> _PROBLEM REQUIREMENTS_: Reproduce the listing below from the line with "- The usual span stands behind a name" to the line with "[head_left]", both lines included, character for character, minus any pictures.

> _MATERIAL PROVIDED_:

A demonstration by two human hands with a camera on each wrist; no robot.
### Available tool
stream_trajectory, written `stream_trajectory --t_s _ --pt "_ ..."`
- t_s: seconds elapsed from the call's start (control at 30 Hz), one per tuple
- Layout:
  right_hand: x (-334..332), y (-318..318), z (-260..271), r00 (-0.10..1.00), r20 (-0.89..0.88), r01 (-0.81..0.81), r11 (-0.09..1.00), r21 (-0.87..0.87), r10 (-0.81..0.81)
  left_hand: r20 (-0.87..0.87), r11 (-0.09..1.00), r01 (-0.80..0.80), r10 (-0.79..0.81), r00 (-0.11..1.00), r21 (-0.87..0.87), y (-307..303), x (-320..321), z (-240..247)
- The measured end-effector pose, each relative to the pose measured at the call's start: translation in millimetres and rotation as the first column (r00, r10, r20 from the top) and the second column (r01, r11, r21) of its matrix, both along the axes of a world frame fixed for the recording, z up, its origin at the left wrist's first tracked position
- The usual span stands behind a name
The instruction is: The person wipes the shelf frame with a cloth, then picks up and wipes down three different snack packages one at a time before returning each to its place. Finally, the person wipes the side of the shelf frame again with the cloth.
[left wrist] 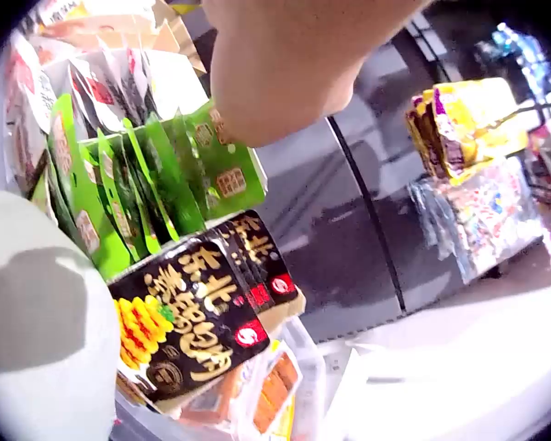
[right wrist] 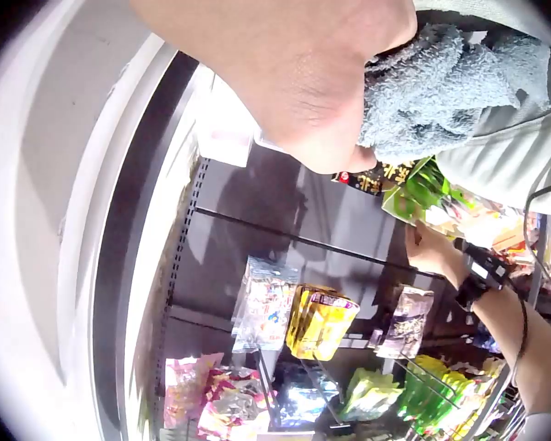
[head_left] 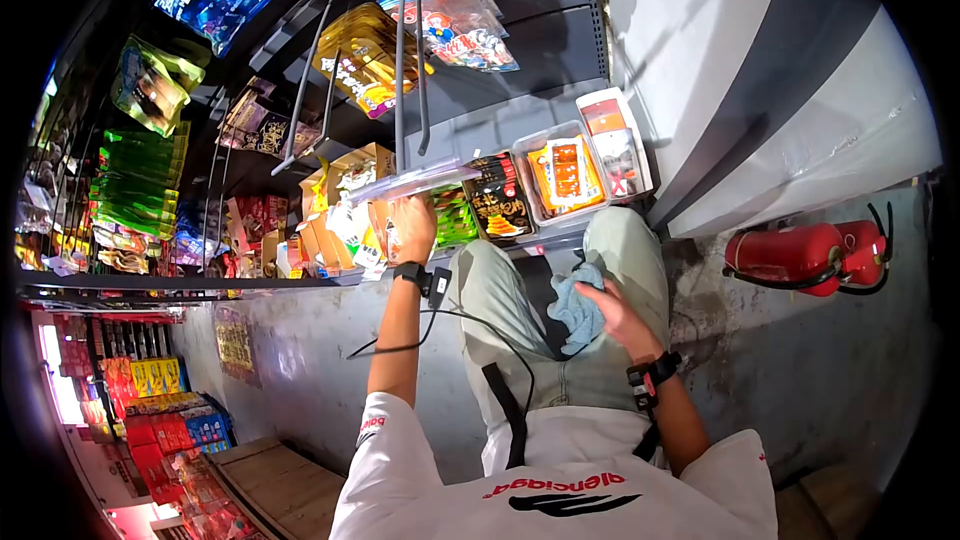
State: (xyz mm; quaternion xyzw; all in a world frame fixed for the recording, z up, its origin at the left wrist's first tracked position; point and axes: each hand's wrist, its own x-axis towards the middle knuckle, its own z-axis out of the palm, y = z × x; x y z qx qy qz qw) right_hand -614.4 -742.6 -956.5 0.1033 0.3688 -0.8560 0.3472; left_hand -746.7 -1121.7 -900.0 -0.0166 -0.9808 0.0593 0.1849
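My left hand (head_left: 412,225) reaches into the low shelf, right at a clear plastic edge (head_left: 420,178) above the packets. Its fingertips are hidden in the left wrist view, and I cannot tell what they hold. Close beside it stand upright green packets (left wrist: 129,184) and black boxes with gold lettering (left wrist: 197,312). Over my lap, my right hand (head_left: 625,323) grips a crumpled blue-grey cloth (head_left: 577,315), thumb on top. The fluffy cloth (right wrist: 450,92) shows past the hand in the right wrist view.
A clear tub (head_left: 540,210) of orange packets and a white box (head_left: 615,140) stand at the shelf's right end. Metal hooks (head_left: 402,70) jut out above, some with hanging bags (head_left: 370,60). Red fire extinguishers (head_left: 790,255) lie at right. A black cable (head_left: 490,325) trails from the left wrist.
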Motion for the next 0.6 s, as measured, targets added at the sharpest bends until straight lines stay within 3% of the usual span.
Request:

> _ANSWER SPACE_:
- The usual span stands behind a name
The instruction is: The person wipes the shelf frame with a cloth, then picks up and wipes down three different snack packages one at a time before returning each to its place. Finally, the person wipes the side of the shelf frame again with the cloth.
[left wrist] 
[right wrist] 
[head_left] 

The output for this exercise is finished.